(This post has been updated since its original publication on September 6, 2017)
20,000 refugees are fleeing violence in Myanmar each day, according to the International Organization for Migration. The United Nations estimates that in less than a month, more than 420,000 refugees have crossed the Naf River from Myanmar into Bangladesh.
The refugees are fleeing a militant crackdown that has killed hundreds in the Rakhine state of Myanmar. On August 25, militants from the Rohingya ethnic group, which is predominantly Muslim, attacked government forces. The military, which is predominantly Buddhist, responded swiftly.
The Rohingya refugees allege that the Myanmar military has committed massacres and arson. The UN puts the death toll at 1,000 people, so far.

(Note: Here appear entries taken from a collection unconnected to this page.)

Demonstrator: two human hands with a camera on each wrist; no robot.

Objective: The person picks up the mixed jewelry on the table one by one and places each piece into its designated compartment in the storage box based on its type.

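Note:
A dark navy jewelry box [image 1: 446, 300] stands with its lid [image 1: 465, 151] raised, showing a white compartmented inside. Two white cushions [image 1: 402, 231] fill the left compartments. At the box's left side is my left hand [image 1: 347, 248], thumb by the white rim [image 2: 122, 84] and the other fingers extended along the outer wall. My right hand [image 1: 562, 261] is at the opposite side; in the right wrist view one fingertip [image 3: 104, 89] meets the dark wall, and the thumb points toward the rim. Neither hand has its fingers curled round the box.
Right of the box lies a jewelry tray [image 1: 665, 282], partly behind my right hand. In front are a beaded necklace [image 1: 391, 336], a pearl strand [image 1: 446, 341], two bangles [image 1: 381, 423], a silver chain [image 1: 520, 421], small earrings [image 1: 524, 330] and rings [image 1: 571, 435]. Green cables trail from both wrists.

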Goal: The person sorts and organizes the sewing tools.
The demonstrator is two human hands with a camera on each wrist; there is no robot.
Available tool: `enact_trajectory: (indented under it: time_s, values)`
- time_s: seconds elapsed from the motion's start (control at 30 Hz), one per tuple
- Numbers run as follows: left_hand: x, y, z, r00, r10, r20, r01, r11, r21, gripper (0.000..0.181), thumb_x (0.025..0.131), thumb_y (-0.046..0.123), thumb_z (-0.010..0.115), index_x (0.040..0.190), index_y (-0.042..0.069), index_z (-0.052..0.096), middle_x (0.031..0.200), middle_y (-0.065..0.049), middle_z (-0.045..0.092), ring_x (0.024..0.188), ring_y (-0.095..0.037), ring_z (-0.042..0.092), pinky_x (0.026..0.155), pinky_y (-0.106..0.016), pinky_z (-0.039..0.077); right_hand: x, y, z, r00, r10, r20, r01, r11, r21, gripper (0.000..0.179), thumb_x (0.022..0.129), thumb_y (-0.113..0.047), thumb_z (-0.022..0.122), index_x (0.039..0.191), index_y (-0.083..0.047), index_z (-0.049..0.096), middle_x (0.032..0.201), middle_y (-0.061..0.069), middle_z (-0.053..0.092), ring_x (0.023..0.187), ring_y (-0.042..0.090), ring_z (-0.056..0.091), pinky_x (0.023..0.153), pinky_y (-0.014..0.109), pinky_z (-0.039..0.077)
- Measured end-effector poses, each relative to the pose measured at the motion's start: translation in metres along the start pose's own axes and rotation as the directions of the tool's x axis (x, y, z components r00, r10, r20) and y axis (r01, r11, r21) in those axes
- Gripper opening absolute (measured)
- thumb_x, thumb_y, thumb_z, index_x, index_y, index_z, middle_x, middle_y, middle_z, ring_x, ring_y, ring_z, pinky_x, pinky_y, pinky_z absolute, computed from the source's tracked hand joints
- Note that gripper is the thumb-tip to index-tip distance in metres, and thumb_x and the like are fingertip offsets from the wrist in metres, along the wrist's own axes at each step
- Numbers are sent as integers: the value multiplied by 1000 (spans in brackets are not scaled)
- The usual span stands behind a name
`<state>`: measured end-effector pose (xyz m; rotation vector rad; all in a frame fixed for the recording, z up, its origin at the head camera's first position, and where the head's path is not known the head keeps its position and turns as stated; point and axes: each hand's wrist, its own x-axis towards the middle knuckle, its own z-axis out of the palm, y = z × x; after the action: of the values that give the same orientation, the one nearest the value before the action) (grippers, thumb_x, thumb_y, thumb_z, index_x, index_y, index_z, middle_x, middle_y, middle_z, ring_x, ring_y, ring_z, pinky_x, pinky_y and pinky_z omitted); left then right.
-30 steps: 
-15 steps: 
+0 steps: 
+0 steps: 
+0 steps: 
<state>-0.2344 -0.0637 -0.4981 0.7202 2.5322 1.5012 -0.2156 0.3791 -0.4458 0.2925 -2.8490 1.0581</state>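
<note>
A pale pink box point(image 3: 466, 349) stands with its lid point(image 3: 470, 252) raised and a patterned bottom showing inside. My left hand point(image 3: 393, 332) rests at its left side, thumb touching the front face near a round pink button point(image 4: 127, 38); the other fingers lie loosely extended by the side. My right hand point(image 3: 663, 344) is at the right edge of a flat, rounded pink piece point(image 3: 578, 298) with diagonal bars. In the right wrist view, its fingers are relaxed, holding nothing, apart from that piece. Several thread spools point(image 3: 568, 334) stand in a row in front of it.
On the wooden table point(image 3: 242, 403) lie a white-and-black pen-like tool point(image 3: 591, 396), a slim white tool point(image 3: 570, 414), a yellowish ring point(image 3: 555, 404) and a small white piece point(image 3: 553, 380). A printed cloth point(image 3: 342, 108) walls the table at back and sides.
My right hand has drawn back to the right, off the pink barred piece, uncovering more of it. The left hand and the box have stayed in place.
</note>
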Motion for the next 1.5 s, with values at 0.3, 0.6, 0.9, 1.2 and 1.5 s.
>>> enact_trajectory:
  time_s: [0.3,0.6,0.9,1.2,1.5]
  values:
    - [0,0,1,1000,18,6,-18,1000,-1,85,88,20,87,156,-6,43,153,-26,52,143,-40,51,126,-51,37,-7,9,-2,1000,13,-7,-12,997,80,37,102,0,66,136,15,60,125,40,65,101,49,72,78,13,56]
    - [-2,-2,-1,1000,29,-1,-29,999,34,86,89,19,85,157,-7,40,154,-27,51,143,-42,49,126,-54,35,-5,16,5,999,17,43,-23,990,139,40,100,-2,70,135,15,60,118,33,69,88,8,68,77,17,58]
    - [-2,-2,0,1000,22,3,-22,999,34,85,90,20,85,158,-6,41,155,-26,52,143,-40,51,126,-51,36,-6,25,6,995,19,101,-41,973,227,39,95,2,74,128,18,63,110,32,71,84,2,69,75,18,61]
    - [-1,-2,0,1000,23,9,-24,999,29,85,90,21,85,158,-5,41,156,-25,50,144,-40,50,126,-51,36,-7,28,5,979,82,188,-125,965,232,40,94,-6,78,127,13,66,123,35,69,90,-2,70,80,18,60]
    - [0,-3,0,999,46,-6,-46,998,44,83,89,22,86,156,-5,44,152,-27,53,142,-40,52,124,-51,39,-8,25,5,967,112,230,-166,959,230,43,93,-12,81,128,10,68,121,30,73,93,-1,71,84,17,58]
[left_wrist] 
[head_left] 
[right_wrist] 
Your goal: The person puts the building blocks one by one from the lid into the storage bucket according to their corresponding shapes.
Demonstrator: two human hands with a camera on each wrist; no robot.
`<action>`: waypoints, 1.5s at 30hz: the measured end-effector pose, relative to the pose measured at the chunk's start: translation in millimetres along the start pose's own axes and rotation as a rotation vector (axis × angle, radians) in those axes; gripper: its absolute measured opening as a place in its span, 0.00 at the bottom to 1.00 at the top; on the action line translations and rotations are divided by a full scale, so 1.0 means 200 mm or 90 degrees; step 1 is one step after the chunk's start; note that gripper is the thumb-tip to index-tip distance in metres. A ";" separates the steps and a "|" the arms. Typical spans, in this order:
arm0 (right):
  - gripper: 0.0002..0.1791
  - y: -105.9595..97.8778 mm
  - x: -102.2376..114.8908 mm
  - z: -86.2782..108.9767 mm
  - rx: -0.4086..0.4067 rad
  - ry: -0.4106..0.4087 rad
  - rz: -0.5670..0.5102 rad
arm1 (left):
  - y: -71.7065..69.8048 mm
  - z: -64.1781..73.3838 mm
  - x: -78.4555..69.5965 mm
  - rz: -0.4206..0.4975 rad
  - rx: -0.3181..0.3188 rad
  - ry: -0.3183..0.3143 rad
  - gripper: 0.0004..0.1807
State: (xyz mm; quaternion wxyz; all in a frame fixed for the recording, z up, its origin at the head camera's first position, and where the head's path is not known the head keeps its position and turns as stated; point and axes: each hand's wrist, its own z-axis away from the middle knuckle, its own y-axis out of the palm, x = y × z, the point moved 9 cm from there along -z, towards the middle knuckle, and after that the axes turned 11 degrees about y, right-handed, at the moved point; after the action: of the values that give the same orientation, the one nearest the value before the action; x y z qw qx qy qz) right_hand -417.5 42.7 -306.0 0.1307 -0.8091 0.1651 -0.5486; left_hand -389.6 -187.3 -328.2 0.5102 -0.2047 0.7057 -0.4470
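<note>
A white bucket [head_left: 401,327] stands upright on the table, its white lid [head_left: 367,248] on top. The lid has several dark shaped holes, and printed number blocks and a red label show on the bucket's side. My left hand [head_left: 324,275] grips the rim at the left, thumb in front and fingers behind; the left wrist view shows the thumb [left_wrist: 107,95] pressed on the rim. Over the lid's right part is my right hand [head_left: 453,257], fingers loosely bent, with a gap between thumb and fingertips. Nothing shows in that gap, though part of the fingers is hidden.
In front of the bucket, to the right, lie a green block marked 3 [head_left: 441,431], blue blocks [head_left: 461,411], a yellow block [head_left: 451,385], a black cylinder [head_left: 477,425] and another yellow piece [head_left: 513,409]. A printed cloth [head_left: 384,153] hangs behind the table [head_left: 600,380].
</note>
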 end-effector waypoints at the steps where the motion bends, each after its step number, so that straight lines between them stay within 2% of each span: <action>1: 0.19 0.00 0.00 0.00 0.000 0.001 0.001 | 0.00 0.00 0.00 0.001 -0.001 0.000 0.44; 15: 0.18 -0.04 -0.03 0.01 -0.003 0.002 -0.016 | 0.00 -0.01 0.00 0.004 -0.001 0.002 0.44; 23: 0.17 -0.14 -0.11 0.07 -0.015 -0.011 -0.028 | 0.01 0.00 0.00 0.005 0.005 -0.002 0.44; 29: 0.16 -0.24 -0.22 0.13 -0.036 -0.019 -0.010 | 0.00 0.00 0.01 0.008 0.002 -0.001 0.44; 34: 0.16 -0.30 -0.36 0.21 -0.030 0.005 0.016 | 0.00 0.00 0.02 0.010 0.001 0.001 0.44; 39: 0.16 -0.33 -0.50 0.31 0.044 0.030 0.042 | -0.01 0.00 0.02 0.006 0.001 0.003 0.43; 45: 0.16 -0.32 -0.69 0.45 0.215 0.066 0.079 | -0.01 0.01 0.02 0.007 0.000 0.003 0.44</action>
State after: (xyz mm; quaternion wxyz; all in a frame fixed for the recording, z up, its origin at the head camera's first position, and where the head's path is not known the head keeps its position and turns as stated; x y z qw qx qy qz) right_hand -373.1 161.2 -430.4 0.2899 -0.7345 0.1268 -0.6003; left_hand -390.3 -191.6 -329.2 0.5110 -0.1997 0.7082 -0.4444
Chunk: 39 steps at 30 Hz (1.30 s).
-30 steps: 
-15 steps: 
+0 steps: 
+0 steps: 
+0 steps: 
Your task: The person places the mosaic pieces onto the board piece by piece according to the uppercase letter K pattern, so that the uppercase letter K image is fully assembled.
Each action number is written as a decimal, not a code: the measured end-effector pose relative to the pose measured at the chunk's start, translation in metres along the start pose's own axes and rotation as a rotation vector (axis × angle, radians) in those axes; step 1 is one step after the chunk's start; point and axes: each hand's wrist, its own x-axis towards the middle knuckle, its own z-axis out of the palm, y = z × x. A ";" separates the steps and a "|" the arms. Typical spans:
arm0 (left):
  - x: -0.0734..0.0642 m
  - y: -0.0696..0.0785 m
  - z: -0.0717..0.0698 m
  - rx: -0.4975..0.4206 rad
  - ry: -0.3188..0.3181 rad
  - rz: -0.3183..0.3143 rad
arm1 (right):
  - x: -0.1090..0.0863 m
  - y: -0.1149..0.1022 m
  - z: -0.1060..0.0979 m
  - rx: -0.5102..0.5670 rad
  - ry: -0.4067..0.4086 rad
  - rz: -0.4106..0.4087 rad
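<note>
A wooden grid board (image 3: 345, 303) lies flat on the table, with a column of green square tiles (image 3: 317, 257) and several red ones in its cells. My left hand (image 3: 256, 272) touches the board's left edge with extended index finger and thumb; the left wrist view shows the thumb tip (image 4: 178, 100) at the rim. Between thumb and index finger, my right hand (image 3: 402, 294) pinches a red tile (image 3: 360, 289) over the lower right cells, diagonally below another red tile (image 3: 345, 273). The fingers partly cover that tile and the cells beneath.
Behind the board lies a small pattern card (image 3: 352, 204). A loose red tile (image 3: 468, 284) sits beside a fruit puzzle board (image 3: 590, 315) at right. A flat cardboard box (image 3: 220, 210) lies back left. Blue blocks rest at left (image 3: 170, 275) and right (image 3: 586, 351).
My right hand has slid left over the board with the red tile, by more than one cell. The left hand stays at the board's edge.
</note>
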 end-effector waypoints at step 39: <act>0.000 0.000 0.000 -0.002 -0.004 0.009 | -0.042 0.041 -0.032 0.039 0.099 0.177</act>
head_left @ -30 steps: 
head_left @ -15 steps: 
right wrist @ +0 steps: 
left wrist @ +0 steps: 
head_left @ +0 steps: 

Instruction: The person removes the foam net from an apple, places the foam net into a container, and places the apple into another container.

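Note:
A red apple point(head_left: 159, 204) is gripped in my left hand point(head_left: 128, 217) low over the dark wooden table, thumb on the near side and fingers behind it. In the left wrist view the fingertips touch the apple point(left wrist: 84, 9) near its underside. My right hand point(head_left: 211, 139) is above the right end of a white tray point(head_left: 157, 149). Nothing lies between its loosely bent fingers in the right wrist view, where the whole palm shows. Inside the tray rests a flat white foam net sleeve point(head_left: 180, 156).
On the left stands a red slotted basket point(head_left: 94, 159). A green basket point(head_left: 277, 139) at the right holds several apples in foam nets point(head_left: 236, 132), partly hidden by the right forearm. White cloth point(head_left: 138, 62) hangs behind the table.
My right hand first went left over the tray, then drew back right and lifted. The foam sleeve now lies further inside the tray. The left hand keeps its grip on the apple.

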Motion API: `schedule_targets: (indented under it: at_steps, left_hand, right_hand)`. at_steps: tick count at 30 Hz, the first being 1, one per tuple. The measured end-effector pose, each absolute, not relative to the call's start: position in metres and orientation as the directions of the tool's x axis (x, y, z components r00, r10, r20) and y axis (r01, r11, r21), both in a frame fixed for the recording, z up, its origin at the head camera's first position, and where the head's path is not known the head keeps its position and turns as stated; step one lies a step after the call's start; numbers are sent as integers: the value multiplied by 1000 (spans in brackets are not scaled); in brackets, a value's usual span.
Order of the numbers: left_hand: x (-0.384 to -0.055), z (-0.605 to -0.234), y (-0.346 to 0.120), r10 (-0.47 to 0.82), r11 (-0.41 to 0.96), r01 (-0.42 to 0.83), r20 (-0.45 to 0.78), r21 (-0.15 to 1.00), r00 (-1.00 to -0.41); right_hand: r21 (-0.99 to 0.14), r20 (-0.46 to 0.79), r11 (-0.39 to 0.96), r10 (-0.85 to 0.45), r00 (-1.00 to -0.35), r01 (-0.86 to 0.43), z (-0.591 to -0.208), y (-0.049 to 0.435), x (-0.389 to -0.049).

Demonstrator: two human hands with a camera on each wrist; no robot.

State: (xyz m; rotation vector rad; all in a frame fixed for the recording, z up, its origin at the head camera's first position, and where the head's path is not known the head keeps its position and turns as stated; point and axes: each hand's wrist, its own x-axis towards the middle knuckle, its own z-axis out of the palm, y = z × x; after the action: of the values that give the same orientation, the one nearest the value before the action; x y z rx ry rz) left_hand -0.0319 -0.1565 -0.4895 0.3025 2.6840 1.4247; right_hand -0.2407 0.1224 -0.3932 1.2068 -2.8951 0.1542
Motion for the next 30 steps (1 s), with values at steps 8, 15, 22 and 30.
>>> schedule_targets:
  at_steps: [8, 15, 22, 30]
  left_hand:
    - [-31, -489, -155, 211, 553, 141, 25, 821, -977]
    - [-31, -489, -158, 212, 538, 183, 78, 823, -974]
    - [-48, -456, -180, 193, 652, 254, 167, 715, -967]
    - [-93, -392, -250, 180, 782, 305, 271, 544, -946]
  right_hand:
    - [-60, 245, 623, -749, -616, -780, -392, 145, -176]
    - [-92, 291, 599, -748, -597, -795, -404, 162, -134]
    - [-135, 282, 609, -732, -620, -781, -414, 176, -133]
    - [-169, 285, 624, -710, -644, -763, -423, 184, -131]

Aggression towards Rohingyas has simmered in Myanmar for decades, stoked by Buddhist nationalists. Buddhist leaders, including the Dalai Lama, Sister Chan Khong, and Jack Kornfield, have denounced the violence (as too, now, has UN Secretary-General Antonio Guterres) and called on Nobel peace laureate and Myanmar leader Aung San Suu Kyi to protect the Rohingya people. Similarly, some figures have denounced Suu Kyi herself. She has yet to speak publically about the latest outbreak of violence.
UPDATE: On September 19, Aung San Suu Kyi spoke in a televised public address in which she addressed the Rohingya crisis in Myanmar. She stated that she is “deeply concerned” about those caught in the conflict, but stated Myanmar’s government needed time to investigate ”what the real problems are” in Rakhine state.